The Truth about Corporate Bank API Standardization

FinLync | November 17, 2022


You may have recently heard about corporate bank API standardization initiatives. But what does that mean for treasurers? And is it really something to be excited about? In this blog post, we’ll discuss the truth about corporate bank API standardization – why it’s needed, why it’s unlikely to happen, and the alternatives treasury teams can turn to. Read on!

The difference between bank APIs vs. Host-to-Host

First, let’s be crystal clear on the difference between bank APIs and legacy bank connectivity methods, like host-to-host and SWIFT. The big difference to be aware of is that legacy bank connectivity methods are file-based, whereas bank APIs are not.

Every treasury team is familiar with file-based bank connectivity because it’s been around for the last 20+ years, ever since file transfer protocol (FTP) was invented in early 2000s. Here’s a typical file-based process: A file is sent from the corporate to the bank, the bank picks up the file from the server and processes it in their downstream systems. If it’s processed successfully, the bank generates a second file of data – an acknowledgement – to confirm receipt. The acknowledgement is sent to the bank’s fileserver and then sent to the corporate. The person at the corporation has to constantly check if it has arrived, and once received, pick it up and move it to another location to continue processing it.

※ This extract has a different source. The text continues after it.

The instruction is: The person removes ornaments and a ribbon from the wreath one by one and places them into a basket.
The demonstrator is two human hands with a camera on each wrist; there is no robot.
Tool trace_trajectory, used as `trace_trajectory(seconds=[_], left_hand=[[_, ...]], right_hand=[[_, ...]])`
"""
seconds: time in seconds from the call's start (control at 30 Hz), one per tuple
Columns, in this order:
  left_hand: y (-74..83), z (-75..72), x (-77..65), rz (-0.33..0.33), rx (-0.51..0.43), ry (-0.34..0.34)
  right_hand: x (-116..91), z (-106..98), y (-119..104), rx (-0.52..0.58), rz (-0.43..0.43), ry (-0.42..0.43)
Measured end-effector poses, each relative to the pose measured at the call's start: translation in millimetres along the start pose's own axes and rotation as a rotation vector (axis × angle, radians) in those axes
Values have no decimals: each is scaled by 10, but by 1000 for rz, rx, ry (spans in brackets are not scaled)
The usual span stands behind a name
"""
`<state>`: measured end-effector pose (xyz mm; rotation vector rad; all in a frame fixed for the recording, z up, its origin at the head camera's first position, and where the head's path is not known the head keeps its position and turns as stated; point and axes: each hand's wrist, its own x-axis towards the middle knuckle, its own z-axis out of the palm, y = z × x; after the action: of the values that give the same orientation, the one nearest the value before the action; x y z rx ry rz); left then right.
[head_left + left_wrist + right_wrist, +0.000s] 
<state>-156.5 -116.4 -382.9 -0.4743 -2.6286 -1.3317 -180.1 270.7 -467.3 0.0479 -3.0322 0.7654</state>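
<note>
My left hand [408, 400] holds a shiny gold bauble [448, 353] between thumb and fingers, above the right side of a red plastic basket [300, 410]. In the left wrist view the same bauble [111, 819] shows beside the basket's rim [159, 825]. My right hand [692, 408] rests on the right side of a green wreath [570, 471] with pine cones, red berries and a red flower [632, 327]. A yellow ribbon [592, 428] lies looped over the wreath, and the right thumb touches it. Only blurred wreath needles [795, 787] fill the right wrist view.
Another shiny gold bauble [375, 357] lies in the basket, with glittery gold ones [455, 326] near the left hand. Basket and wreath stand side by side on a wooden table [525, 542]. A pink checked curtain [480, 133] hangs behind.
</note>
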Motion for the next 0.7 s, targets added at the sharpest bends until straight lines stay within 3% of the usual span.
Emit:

Now onto APIs. Nearly everyone uses APIs in their daily life – from the weather app on your smartphone, to the GPS guiding the driver of your rideshare app – because APIs are a technology that connects two systems and sends messages between them. In the case of corporate treasury teams, we’re talking about bank APIs. A bank API connects two systems: a corporation and their bank(s), and sends messages between them.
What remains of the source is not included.